Ils en sont les adversaires sur le plan intérieur. En effet, ils mettent en œuvre la « ligne Kessler » : défaire tout ce qu’avait fait le conseil national de la résistance, cet « État social » qui est la cible privilégiée des idéologues du MEDEF. Il n’y a de nation que parce qu’il y a un bien commun et c’est ce bien commun qu’ils mettent en pièces, en agents fanatiques de la « concurrence libre et non faussée » qu’ils sont. On sait le mépris affiché par les actuels dirigeants français pour la culture classique. Dans une récente entrevue avec le journal « Le Monde » (17/10/09), Jean-François Copé avertissait : « la nation se fissure en silence ». Mais les solutions proposées doivent retenir l’attention : « On ne peut pas prétendre entrer de plain-pied dans la mondialisation, aspirer à comprendre les autres pays, s’inspirer de leurs bonnes pratiques si on ne parle pas correctement l’anglais. » Le modèle de l’identité nationale à la Copé est … anglo-saxon ! Dans son plan de réforme du lycée, le président poursuit dans la même ligne : la rénovation de la filière littéraire doit en faire une filière « internationale ». Il ne s’agit pas de renforcer la culture humaniste, mais bien de poursuivre la transformation des « L » en filières « langues » et non plus littérature.

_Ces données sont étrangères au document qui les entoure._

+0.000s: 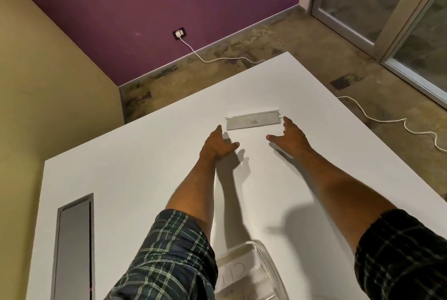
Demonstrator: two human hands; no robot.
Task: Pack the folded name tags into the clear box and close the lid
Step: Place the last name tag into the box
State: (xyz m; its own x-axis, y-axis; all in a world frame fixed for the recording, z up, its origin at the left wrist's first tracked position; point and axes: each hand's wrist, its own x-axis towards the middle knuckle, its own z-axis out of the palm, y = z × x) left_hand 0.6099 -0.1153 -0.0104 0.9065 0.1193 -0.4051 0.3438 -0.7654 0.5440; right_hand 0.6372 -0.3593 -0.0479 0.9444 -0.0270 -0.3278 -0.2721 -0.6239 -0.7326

Et pour ceux qui n’auraient pas compris, le président veut multiplier les enseignements en langue étrangère, c’est-à-dire, trêve d’hypocrisie, en anglais. Le tout sur fond de diminution des horaires, une diminution qui ne pourra que frapper les disciplines « ringardes » que sont l’enseignement du français et de la philosophie.

 

Il paraît que l’on va faire chanter la Marseillaise à l’école, alors que l’enseignement de l’histoire, singulièrement de l’histoire nationale a été drastiquement restreint au profit de l’enseignement de la construction européenne et de la mondialisation. Pour l’apprentissage de la Marseillaise, peut-être pourrait le faire le samedi matin en primaire, ce samedi matin de classe que M. Darcos a supprimé pour favoriser les départs en weekend de la classe moyenne aisée...

 

Enfin, le débat sur l’identité nationale ressort au moment précis où l’on s’apprête à adopter une réforme de l’organisation territoriale du pays qui va mettre en pièces le tissu administratif qui sous-tend la république depuis plus de deux siècles et où va prévaloir le principe de concurrence entre les régions, entre les métropoles. La question nationale est vraiment une affaire trop sérieuse pour qu’on la laisse aux mains des destructeurs de la nation, à ceux qui veulent détruire toutes les solidarités et faire de chacun le rival et même l’ennemi de son compatriote.